Pour équiper le Maroc de nouvelles stations météorologiques automatiques, la Direction générale de la météorologie lance un appel d’offres international de près de 5 millions de dirhams. L’objectif : renforcer la détection des phénomènes extrêmes et améliorer le système d’alerte précoce face aux aléas climatiques croissants.

La Direction générale de la météorologie (DGM), placée sous la tutelle du ministère de l’Équipement et de l’Eau, lance un marché public pour renforcer le réseau d’observation national et améliorer le système d’alerte précoce face aux phénomènes météorologiques extrêmes. L’avis de marché, publié cette semaine, vise l’acquisition, l’installation et l’exploitation de stations automatiques de mesure dans plusieurs provinces du royaume.

Le montant estimé par le maître d’ouvrage pour cette opération est de 4.989.000 dirhams, selon le dossier d’appel d’offres ouvert internationalement. Le marché couvre la fourniture, la pose et la mise en service d’un ensemble d’équipements, ainsi que la mise à disposition de pièces de rechange destinées aux opérations de calibration et de maintenance.

Techniquement, le lot comprend notamment des enregistreurs de données (data-loggers) avec dispositifs d’émission, des abris miniatures pour capteurs de température et d’humidité, des sondes de température et d’humidité, des pluviomètres ainsi que des capteurs destinés à mesurer la hauteur de la neige. Le cahier des charges précise que certains équipements pourront être fournis sur l’ensemble des sites ou sur certains seulement, laissant une marge d’adaptation selon les spécificités locales.

Cette initiative survient dans un contexte national marqué par des épisodes météorologiques de plus en plus imprévisibles (orages localement violents, vagues de chaleur et variations pluviométriques) qui posent des risques significatifs pour les populations et les infrastructures. Les autorités et les observateurs soulignent la nécessité d’élargir et de moderniser le maillage d’observation pour une détection plus rapide et des prévisions plus fiables.

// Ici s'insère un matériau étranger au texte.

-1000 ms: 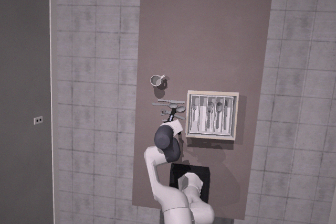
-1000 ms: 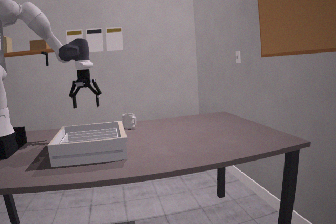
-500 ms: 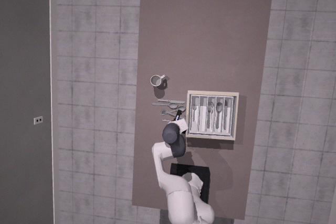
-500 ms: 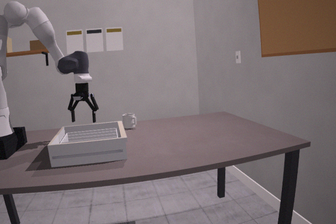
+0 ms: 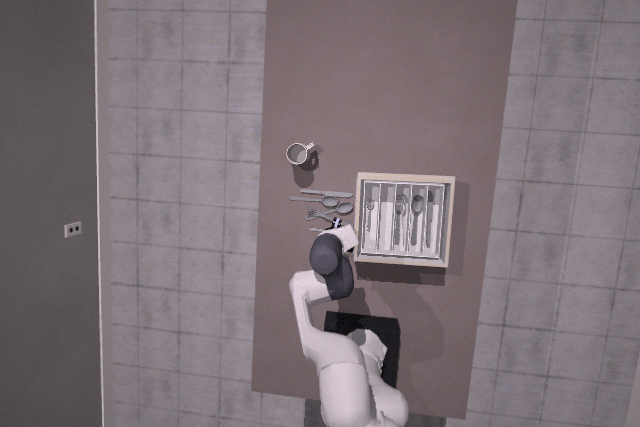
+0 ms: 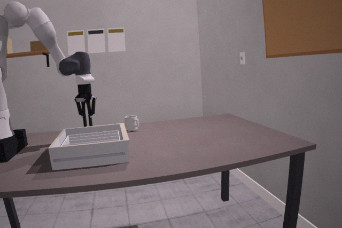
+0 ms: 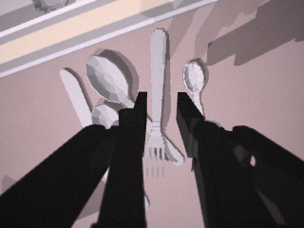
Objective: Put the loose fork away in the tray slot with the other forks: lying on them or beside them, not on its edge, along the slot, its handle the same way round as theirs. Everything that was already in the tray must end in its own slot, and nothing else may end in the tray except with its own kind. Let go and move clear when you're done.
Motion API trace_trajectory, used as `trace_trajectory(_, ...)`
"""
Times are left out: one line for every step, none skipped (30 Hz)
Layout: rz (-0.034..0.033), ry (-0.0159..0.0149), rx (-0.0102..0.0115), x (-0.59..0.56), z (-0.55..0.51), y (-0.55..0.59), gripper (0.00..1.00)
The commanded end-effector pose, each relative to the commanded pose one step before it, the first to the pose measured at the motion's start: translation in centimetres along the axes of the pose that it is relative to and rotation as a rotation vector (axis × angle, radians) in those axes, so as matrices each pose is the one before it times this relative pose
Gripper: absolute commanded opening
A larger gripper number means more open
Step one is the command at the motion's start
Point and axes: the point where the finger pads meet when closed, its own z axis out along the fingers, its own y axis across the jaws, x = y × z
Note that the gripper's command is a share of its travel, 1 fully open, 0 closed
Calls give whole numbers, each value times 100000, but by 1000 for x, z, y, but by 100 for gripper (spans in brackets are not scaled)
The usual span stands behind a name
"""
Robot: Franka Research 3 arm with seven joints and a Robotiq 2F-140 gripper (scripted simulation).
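Observation:
The loose fork (image 7: 158,95) lies flat on the table, handle toward the tray, tines (image 7: 154,161) toward me. My gripper (image 7: 161,105) is narrowed but still open; its two fingers stand on either side of the fork's handle with a small gap on each side. From above, the gripper (image 5: 337,222) is over the fork (image 5: 320,215), just left of the tray (image 5: 404,218). The tray's middle slot holds the other forks (image 5: 399,207), handles toward the robot. In the side view the gripper (image 6: 87,124) hangs low behind the tray (image 6: 90,145), which hides the fork.
A knife (image 7: 76,97), two large spoons (image 7: 108,78) (image 7: 104,116) and a small spoon (image 7: 195,78) lie close beside the fork. A mug (image 5: 298,153) stands beyond them. The tray's other slots hold spoons and knives. The tray rim (image 7: 95,26) is just ahead.

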Motion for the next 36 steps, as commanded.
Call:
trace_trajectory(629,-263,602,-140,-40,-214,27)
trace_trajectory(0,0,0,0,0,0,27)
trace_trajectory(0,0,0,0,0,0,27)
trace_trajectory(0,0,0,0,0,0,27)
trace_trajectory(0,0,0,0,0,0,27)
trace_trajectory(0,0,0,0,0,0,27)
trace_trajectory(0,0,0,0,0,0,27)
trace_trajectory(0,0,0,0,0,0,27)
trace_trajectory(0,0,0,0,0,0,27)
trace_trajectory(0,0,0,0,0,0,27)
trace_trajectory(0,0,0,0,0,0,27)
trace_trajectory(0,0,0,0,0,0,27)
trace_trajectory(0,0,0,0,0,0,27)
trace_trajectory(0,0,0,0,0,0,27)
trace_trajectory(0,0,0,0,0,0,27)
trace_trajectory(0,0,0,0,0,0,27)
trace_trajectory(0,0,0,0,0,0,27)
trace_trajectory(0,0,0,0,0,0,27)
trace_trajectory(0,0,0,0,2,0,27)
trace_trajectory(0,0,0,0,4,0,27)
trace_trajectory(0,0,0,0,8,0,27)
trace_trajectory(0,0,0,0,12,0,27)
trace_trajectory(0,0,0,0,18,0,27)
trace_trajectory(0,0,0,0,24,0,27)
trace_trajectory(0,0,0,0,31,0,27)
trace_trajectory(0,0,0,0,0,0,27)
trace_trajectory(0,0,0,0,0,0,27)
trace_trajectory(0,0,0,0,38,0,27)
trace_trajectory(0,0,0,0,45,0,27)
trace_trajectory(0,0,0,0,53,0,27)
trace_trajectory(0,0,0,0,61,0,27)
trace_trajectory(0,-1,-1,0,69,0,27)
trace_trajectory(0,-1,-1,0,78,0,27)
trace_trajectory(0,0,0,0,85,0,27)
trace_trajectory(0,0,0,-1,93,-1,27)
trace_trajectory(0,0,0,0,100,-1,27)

Vers une meilleure détection des phénomènes météorologiques

Pour les usagers, qu’ils soient autorités de gestion des risques, secteurs agricoles, transports ou citoyens, l’apport de stations automatiques supplémentaires représente plusieurs bénéfices concrets : des mesures en temps réel plus nombreuses, une meilleure détection des phénomènes locaux (pluies intenses, chutes de neige, vagues de chaleur), et une capacité accrue à alimenter les plateformes d’alerte et les modèles de prévision. À terme, cela peut réduire la vulnérabilité des territoires et améliorer la réactivité des services de secours.

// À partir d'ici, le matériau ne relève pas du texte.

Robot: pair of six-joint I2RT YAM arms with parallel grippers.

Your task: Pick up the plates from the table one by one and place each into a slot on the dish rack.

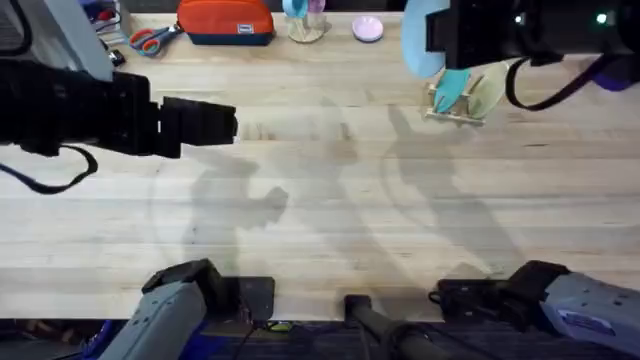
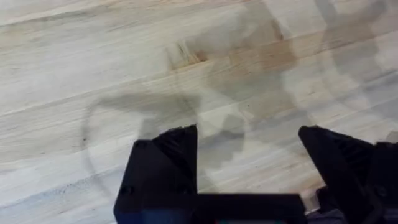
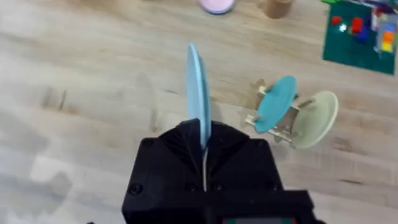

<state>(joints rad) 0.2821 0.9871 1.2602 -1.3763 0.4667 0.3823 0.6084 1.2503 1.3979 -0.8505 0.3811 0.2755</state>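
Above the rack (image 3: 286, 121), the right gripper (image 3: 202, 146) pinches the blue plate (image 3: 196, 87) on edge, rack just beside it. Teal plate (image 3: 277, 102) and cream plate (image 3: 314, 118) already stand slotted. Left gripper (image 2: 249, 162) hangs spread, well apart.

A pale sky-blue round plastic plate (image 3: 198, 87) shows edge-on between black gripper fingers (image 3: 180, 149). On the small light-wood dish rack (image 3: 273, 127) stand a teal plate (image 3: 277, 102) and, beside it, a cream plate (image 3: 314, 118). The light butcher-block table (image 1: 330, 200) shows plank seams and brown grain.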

Reste la question de la maintenance et de l’intégration opérationnelle : installer des instruments ne suffit pas si les capacités locales de calibration, d’entretien et d’exploitation des données ne suivent pas. Le dossier prévoit la fourniture de pièces de rechange et des dispositions techniques, mais la durabilité du dispositif dépendra aussi des plans de formation des équipes et du budget pérenne alloué à l’exploitation. Les observateurs appellent donc à accompagner ces achats par des stratégies de renforcement des compétences et des investissements complémentaires.